Dear Daniel,
Your birthday letter comes late this year. Your parents have been unreasonably busy. Your papa is in massage school and I am building a practice (moving to a new office) and learning a LOT. I'm learning a lot about a lot of things, but being the mom you need me to be is something I always have an antenna up for. In these last 10 months or so, the “topics” for my development as your mom have included Human Design/Manifestors and Autism.
According to Human Design, you are what is called an “Emotional Manifestor.” Your strategy is “to inform” and your life's purpose is to “initiate” - what, I don't know, but you initiate a lot. You have a powerful presence; your personality is well-defined; and your body is remarkably strong. You are visibly muscular, which I must say, I've never seen on a four year old and I swear we're not giving you steroids.
We wanted to help you to get a little more comfortable in your body and develop some more conversational communication skills, so we got you an IEP this year and you've been receiving some services that you really seem to enjoy and benefit from. There's been a need to tweak some things in order to best meet your needs, and as we've done that you have seemed to make even greater strides. Yesterday, we took you for a hard day of testing and they gave you a diagnosis of Autism. We really didn't see that coming, so we're struggling at the moment to get our footing. We're hellbent on not letting you be defined by a bunch of people who have only known you for a day. We're committed to taking what they can offer that we want for you and leaving the rest, only optimism and strengths-based assessments welcome here, thank-you very much! You are a REMARKABLE person.
If you read the definitions of a “Manifestor” and an “autistic person” you'll see that the descriptions are astonishingly similar. It's really quite remarkable! Diagnosis is intended to serve only positive purposes, but in fact, it is very often violent and diminishing, extracting from a person all the specialness and gifts that they have to offer the world. People who talk about "autism" seek to cure, fix, ... They see the person described as autistic as damaged, disabled, .... They seek "ordinary" "indistinguishable from their peers." I find that revolting. Who would want a life like that?!?!

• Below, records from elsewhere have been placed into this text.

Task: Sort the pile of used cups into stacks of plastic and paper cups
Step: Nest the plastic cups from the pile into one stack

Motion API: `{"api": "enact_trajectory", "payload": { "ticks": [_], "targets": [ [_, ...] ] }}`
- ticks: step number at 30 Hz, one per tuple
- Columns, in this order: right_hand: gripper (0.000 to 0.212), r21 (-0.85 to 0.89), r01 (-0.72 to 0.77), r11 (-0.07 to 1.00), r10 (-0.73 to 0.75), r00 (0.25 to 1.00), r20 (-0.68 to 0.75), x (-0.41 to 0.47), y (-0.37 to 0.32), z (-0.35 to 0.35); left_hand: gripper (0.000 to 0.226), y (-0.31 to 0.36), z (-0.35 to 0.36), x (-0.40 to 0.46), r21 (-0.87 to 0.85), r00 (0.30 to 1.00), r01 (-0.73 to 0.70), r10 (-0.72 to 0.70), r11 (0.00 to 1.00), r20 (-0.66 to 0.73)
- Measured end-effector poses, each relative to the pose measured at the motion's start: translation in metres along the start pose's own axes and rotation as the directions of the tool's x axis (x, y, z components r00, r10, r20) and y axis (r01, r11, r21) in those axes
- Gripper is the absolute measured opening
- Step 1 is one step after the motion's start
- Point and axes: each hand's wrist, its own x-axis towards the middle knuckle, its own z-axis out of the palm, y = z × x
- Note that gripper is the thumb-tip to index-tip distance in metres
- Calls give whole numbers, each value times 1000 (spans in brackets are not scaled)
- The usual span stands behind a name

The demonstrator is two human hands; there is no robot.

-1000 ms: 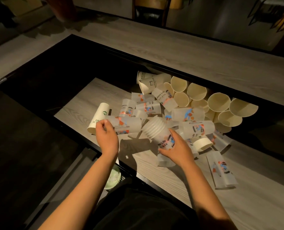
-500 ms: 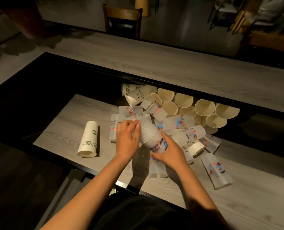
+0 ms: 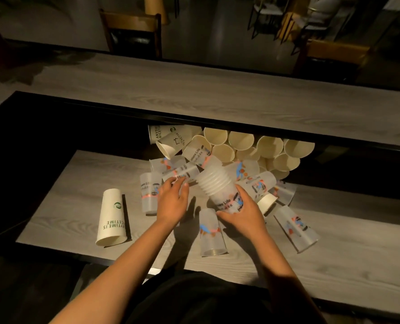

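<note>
My right hand (image 3: 242, 215) grips a nested stack of frosted plastic cups (image 3: 217, 185), held tilted with the rims pointing up and left. My left hand (image 3: 172, 201) reaches with spread fingers to a loose plastic cup (image 3: 182, 171) lying on its side; the fingertips touch it, with no closed grip visible. Several more printed plastic cups lie around, one (image 3: 211, 235) below the hands and one (image 3: 296, 229) at the right. A white paper cup (image 3: 112, 218) with green print stands upside down at the left. A heap of cream paper cups (image 3: 252, 148) lies behind.
The cups rest on a grey wood-grain table (image 3: 65, 206) with a dark edge. A raised wooden counter (image 3: 194, 94) runs behind the pile, with a dark gap at the left. Chairs (image 3: 133, 33) stand beyond it.
My left hand left the paper cup standing at the left, came to the stack, and now reaches to a loose plastic cup in the pile. My right hand kept the stack.
</note>
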Motion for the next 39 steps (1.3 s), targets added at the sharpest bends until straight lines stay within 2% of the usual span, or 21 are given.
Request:
{"api": "enact_trajectory", "payload": {
  "ticks": [3, 7, 14, 20, 23, 26, 29, 31, 32, 33, 34, 35, 36, 37, 39],
  "targets": [
    [77, 21, -14, 1000, 15, 999, -41, -6, -8, -5, 47, -23, 3, 8, 146, 996, 39, -50, 989, 73],
    [76, 33, -31, 999, 33, 997, -65, -15, -16, -3, 63, -38, 4, 15, 307, 979, -49, -15, 951, 201],
    [76, 31, -50, 998, 52, 997, -49, -16, -19, 6, 81, -44, 8, 10, 400, 947, -115, -22, 909, 321],
    [75, -1, 7, 1000, -7, 1000, -13, -9, -26, 6, 95, -49, 21, -11, 358, 926, -70, -72, 931, 370],
    [74, -13, 16, 1000, -15, 1000, 21, -5, -26, 5, 93, -51, 26, -17, 311, 931, 13, -125, 950, 343],
    [71, -22, 24, 999, -23, 999, 46, -3, -22, 2, 86, -47, 26, -18, 141, 954, 101, -136, 985, 268],
    [74, -32, 29, 999, -27, 997, 67, 0, -14, 1, 76, -37, 15, -11, -140, 971, 219, -203, 966, 124],
    [78, -37, 35, 999, -32, 996, 82, 2, -9, 0, 75, -27, 7, -4, -388, 928, 355, -370, 850, 37],
    [78, -39, 39, 998, -35, 994, 103, 6, -6, 0, 74, -22, 3, 1, -554, 883, 401, -469, 729, 22],
    [77, -41, 36, 999, -32, 994, 106, 7, -3, 1, 72, -16, -3, 6, -728, 835, 404, -549, 553, 47],
    [76, -38, 32, 999, -28, 994, 106, 9, -1, 2, 70, -10, -10, 11, -867, 781, 372, -617, 333, 98],
    [74, -40, 32, 999, -27, 994, 107, 10, 0, 3, 69, -5, -16, 16, -943, 731, 315, -661, 109, 168],
    [72, -45, 32, 998, -27, 993, 113, 11, 3, 4, 69, -2, -21, 20, -966, 698, 248, -678, -71, 229],
    [72, -48, 31, 998, -25, 992, 123, 12, 6, 4, 68, 2, -25, 24, -964, 683, 188, -681, -187, 265],
    [76, -63, 34, 997, -24, 989, 144, 14, 10, 6, 68, 8, -28, 27, -955, 690, 123, -669, -270, 278]
  ]
}}
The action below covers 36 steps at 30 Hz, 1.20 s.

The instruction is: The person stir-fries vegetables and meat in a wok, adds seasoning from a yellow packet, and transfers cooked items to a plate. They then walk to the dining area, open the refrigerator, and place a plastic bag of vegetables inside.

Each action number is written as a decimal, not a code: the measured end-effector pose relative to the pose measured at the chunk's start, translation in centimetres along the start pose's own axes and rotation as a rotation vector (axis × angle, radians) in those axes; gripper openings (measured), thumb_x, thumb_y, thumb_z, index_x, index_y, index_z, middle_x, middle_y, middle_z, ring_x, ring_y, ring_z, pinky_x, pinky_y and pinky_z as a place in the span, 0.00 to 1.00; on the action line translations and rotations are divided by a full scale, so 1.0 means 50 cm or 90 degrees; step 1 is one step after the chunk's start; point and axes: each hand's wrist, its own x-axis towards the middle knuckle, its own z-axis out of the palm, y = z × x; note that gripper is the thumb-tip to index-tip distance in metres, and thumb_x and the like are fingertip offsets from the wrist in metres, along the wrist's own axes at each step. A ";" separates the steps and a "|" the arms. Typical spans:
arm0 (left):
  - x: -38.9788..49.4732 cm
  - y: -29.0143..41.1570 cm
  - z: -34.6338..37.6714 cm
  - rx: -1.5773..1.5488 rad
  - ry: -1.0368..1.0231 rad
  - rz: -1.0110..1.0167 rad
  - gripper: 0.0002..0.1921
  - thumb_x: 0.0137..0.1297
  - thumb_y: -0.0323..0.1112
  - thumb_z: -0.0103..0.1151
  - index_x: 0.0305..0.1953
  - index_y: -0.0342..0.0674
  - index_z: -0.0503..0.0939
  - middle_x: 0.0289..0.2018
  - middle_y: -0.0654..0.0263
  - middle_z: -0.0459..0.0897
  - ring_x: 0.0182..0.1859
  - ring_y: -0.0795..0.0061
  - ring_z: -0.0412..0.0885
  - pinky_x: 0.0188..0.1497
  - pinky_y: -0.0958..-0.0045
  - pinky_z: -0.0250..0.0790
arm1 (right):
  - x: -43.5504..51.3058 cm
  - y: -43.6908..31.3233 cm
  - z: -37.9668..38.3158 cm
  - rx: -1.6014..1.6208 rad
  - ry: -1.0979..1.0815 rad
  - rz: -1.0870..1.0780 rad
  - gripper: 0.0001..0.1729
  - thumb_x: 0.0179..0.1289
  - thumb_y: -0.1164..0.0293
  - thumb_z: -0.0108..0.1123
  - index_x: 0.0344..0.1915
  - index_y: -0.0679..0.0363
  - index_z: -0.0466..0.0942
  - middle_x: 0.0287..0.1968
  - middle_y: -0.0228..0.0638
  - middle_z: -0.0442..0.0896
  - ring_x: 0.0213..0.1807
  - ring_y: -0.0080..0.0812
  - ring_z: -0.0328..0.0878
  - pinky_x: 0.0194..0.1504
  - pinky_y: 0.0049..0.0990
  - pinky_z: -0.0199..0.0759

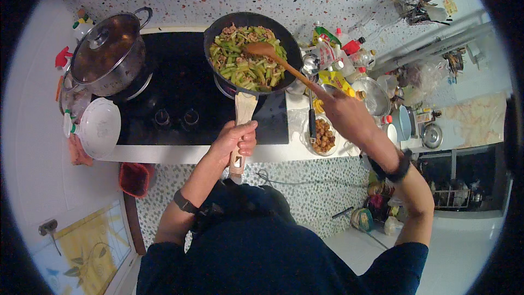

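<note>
A dark frying pan [292, 45] sits on the right burner of the black glass cooktop [180, 73]. It holds chopped green vegetable pieces [241, 73] mixed with bits of meat. My left hand [235, 141] is wrapped around the pan's pale wood-look handle [245, 108]. From the right, my right hand [348, 114] grips a wooden spatula [301, 77] near the end of its handle. The spatula's broad head rests on the food near the middle of the pan; its tip is partly hidden among the pieces.
A lidded pot [108, 53] stands on the left burner, with a white bowl [99, 128] in front. Right of the cooktop are a ladle [312, 119], a dish of browned chunks [324, 136], a metal bowl [371, 96] and several bottles. A red bin [134, 180] stands below the counter.
</note>
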 end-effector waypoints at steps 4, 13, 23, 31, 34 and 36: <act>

But when people talk about raising their Manifestor child, they talk about celebrating a child's gifts, rejoicing in their child's personal power, capacity to initiate, and seemingly total freedom from co-dependence; they talk about teaching him/her to cope with an excessively controlling society, and to consider others needs when making decisions. I see that as a balanced, sane, and sustainable way to love a human being. In every school of therapy dealing with relationships, there is a core tenant - we must never seek to fix/change another person. I am in relationship with you and thus I must never seek to change or “fix” who you are. That should not be hard. You are not broken.
Autism or manifestor or something else... the words we choose speak volumes about what we believe, and the way a parent describes a child speaks volumes about who that parent believes the child to be. I choose to believe you are Daniel: the perfect, whole, unique, wild, wonderful, powerful, intense, adorable person; I am blessed and honored to parent such a soul! I welcome access to services that support our pursuit of giving you a foundation for joy. I reject any words they might use that inhibit that. I believe this may require that we forego many services, because the purveyors of those services may carry baggage you don't benefit from being asked to carry. Thus, I need to learn to hear through language, to get behind it, to find the spirit behind the words.
You remain as you have always been, compassionate and calm. You still accept limits with remarkably little difficulty, and still don't have many tantrums. We've learned not to set you up for tantrums too. One important way we do that is by making sure to let you get enough sleep; we keep our lives pretty routine. We're trying to incorporate more outside time into our whole family's weekend routines and to ensure that all the people in your caregiving/care-receiving routine are positive, non-anxious, and good for you.
There have been some areas this last year in which you have seemed to have a special interest, topics and explorations that have given you particular joy. For the first half of the year or so, these were mostly musical. You requested lots of instruments and played or played with the ones you had quite a bit (piano, guitar, recorder, violin, cello) but then you came upon an interest in memorizing all the podcasts from a gluten free cooking series, then numbers (you can count to at least 200 now, probably higher but you lose interest), now you've memorized all the existing podcasts from “3 Minute Art Therapy,” and have decided you're willing to get potty trained. That one came slowly but I'm grateful that it has arrived.
I close this letter with the same prayer I have prayed for you all year. I pray “that you will continue to explore the wonderful world with eyes, heart, and mind wide open; that you keep exploring the whole range of yourself: athleticism and musicality, solemnity and exuberance, sense of humor and soulfulness; and that you live into your gentleness, trust your intuition, and embrace the adventures that await you every day.”